- Opening Delimiter -

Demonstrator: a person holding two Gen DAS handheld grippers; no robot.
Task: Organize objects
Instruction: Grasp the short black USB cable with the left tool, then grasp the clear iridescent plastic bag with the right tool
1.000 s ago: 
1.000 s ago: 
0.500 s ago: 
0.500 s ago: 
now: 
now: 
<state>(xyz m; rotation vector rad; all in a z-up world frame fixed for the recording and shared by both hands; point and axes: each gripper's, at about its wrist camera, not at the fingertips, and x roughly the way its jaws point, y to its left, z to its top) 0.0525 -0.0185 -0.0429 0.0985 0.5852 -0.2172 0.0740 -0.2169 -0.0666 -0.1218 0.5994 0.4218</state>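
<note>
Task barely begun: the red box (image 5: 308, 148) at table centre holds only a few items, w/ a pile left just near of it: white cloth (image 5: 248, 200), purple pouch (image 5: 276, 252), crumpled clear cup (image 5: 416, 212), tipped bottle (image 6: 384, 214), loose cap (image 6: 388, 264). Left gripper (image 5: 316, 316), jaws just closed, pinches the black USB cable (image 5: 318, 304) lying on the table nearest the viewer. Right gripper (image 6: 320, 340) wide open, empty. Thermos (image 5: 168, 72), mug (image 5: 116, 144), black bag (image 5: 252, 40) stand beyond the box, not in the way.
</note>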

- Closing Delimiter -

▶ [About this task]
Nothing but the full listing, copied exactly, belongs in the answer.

▶ [Task response]
Demonstrator: a person holding two Gen DAS handheld grippers; no robot.
Task: Organize objects
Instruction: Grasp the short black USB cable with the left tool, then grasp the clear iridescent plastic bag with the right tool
1.000 s ago: 
1.000 s ago: 
0.500 s ago: 
0.500 s ago: 
now: 
now: 
<state>(xyz m; rotation vector rad; all in a z-up world frame fixed for the recording and shared by both hands; point and axes: each gripper's, at about its wrist camera, not at the fingertips, and x roughly the way its jaws point, y to its left, z to its top) 0.0525 -0.0185 -0.0429 0.0985 0.5852 -0.2172 0.0740 -0.2169 -0.0666 -0.1218 0.5994 0.4218</state>
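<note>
Task barely begun: the red box (image 5: 308, 148) at table centre holds only a few items, w/ a pile left just near of it: white cloth (image 5: 248, 200), purple pouch (image 5: 276, 252), crumpled clear cup (image 5: 416, 212), tipped bottle (image 6: 384, 214), loose cap (image 6: 388, 264). Left gripper (image 5: 316, 316), jaws just closed, pinches the black USB cable (image 5: 318, 304) lying on the table nearest the viewer. Right gripper (image 6: 320, 340) wide open, empty. Thermos (image 5: 168, 72), mug (image 5: 116, 144), black bag (image 5: 252, 40) stand beyond the box, not in the way.
</note>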

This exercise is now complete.